> **WHAT YOU NEED TO DO**
Locate the word "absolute" in the material, then show every line that holds it.

BEGIN

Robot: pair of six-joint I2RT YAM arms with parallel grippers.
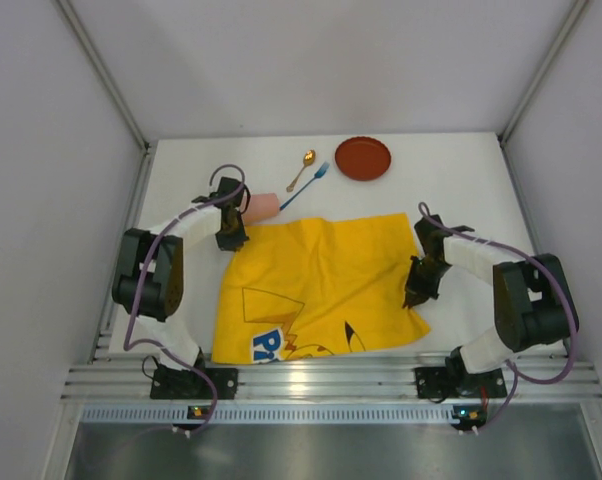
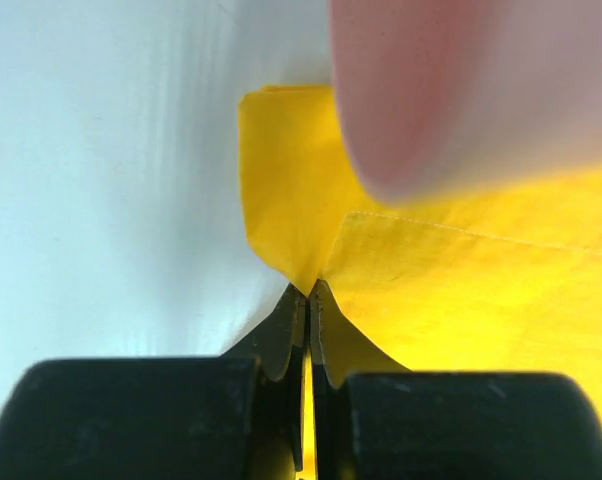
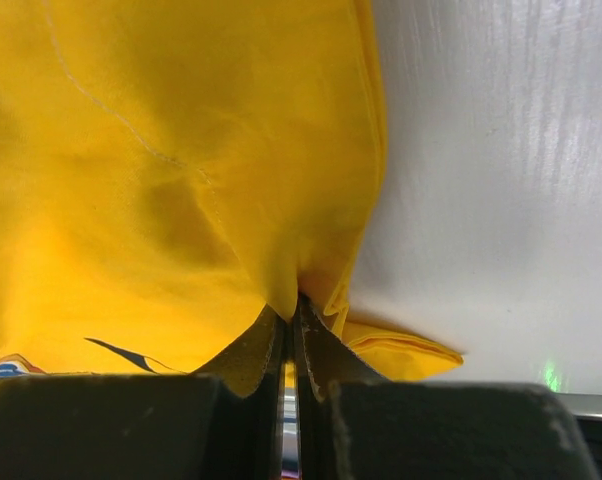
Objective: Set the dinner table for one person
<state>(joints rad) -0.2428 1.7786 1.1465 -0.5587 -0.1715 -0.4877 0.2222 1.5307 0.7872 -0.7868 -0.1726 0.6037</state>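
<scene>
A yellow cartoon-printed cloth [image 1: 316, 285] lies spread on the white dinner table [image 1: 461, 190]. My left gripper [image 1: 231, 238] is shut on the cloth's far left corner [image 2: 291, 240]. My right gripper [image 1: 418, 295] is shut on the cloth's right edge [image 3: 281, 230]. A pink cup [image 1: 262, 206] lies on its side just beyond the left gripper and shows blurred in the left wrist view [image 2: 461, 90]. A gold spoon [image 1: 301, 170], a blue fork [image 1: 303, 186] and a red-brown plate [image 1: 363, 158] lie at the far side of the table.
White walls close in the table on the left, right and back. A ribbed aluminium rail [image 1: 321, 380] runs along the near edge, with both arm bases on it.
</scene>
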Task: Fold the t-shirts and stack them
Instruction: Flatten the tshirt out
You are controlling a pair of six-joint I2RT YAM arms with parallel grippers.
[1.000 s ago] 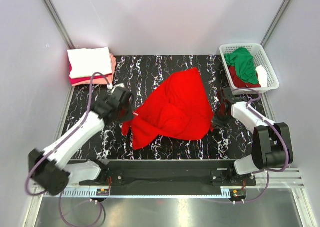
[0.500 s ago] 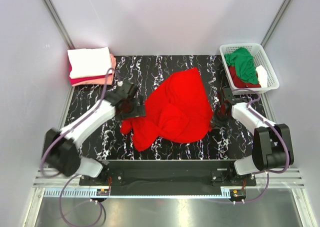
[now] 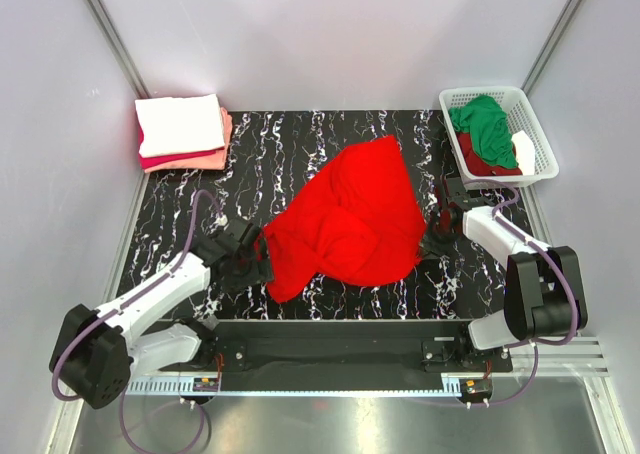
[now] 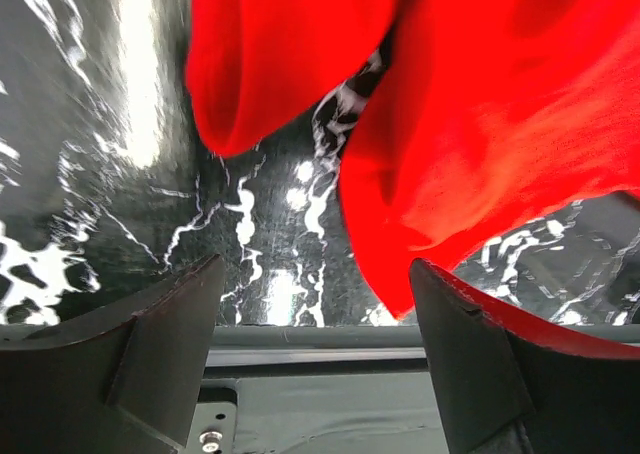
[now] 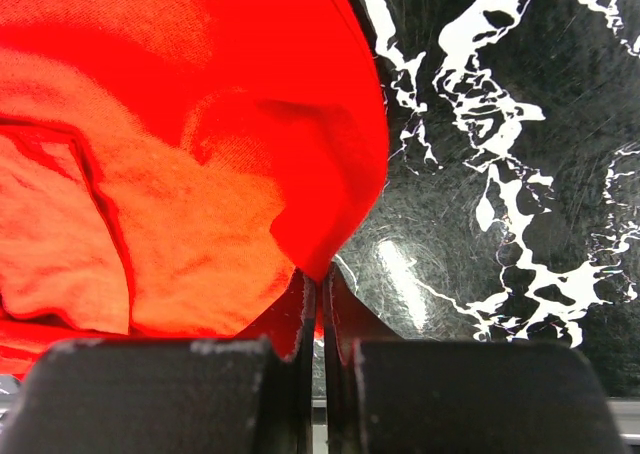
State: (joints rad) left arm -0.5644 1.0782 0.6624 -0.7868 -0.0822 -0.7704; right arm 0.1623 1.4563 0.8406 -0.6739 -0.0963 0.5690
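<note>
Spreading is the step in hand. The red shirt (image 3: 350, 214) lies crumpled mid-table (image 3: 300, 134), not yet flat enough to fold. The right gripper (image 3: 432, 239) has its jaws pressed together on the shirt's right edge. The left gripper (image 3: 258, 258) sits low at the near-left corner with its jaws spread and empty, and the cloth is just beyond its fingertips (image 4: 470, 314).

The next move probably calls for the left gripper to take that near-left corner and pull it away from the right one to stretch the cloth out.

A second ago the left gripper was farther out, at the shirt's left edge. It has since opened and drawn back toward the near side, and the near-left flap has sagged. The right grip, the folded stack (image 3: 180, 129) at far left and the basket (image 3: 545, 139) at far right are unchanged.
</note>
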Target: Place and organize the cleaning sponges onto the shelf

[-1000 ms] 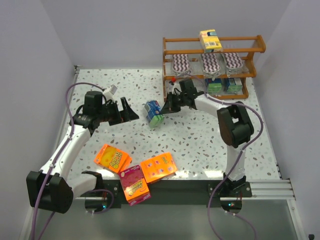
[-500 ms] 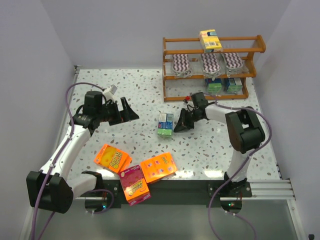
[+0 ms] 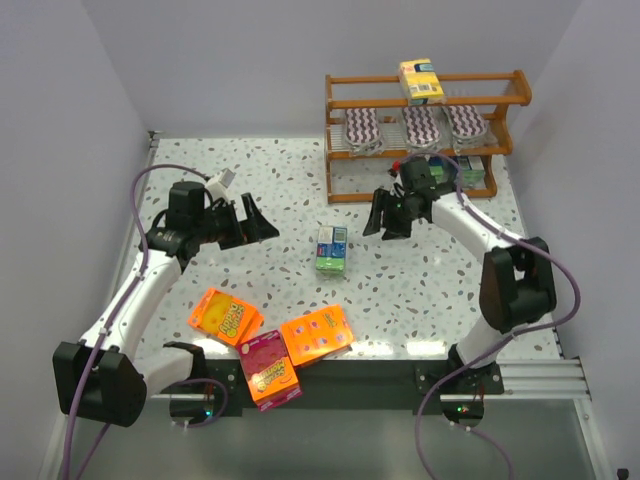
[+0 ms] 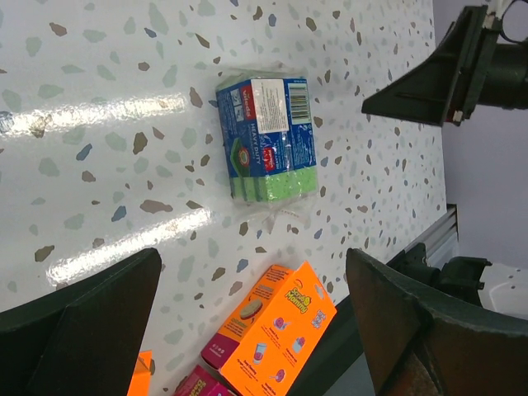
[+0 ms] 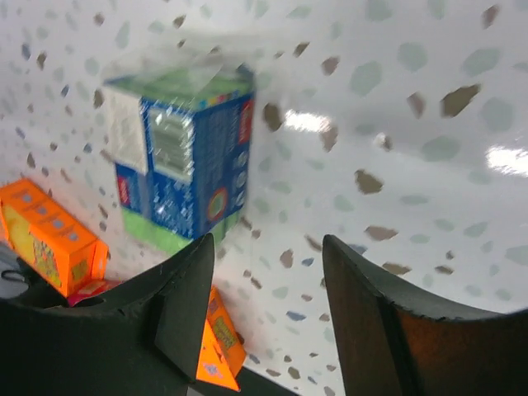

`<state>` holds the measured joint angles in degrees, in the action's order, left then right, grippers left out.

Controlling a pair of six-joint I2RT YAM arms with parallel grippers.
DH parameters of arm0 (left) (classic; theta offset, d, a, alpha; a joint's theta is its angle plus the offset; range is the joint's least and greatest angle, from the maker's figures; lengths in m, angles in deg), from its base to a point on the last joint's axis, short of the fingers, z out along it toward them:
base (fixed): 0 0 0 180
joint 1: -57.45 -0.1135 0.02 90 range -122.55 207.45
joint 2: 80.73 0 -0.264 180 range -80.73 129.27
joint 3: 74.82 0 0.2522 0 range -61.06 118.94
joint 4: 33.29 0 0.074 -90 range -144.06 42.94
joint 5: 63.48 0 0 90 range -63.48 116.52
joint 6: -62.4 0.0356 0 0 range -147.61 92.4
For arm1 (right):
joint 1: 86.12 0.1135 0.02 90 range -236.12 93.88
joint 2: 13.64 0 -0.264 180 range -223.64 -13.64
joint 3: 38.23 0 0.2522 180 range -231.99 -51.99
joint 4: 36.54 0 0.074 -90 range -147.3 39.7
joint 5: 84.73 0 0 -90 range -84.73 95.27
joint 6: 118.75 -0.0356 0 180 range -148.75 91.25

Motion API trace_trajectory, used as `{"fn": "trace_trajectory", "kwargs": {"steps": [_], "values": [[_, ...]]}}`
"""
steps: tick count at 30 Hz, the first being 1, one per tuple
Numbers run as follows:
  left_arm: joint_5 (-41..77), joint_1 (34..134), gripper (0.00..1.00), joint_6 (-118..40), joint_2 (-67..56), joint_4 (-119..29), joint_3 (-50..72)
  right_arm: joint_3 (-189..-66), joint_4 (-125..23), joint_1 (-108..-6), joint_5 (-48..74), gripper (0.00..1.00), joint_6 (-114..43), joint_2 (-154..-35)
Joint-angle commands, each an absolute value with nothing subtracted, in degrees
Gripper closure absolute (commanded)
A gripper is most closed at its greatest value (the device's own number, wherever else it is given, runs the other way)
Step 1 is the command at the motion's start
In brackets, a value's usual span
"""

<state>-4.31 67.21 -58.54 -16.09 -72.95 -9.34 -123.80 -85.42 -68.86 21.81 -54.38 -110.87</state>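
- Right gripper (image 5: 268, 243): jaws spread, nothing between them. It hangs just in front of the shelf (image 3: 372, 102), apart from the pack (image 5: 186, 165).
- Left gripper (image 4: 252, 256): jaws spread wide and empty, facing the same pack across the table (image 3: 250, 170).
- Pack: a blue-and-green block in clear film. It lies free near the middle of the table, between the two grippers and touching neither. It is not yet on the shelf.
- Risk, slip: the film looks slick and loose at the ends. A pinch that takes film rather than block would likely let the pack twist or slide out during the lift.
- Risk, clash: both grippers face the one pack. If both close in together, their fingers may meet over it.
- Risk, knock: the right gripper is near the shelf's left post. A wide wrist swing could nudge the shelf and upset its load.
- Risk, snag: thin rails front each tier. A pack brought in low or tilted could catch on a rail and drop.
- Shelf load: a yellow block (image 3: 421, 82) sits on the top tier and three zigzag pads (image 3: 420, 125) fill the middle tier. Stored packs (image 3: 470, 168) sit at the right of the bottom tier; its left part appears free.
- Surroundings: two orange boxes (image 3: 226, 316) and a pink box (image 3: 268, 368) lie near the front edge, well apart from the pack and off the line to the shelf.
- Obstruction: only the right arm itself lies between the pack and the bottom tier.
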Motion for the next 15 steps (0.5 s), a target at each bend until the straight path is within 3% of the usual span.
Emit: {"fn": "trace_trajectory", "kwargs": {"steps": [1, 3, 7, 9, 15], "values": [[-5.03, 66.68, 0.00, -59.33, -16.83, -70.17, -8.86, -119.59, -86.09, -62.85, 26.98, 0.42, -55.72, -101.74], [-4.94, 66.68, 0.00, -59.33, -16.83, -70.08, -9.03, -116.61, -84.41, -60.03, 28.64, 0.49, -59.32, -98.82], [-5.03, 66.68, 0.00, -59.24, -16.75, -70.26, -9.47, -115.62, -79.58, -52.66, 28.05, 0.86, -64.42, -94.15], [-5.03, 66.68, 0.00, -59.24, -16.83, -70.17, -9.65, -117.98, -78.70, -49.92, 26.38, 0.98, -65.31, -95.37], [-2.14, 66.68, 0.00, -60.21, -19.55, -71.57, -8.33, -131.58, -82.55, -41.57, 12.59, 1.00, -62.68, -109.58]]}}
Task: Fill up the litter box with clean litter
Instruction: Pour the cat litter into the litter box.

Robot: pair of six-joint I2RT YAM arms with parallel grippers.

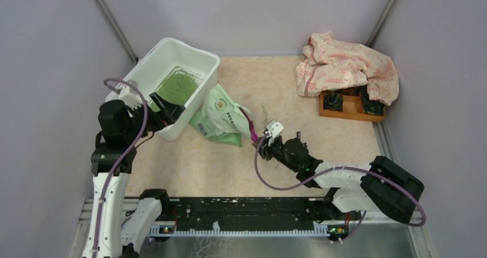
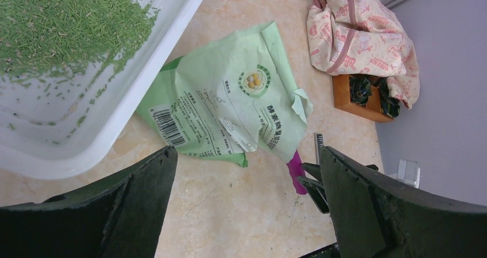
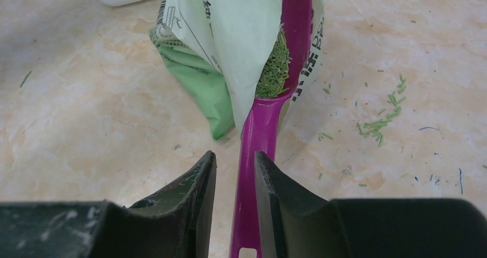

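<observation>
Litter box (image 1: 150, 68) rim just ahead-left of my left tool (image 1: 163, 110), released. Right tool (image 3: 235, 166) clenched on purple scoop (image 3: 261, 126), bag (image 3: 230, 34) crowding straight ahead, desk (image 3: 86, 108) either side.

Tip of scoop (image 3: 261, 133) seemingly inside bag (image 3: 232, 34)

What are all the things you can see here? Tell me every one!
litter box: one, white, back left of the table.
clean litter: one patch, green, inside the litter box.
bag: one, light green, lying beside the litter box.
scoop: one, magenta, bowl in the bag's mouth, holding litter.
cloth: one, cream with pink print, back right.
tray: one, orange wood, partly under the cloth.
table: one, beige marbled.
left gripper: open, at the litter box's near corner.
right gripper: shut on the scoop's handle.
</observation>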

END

> **ANSWER TO THE PROBLEM**
Joint-angle commands, each an absolute value with nothing subtracted, in degrees
Gripper closure absolute (commanded)

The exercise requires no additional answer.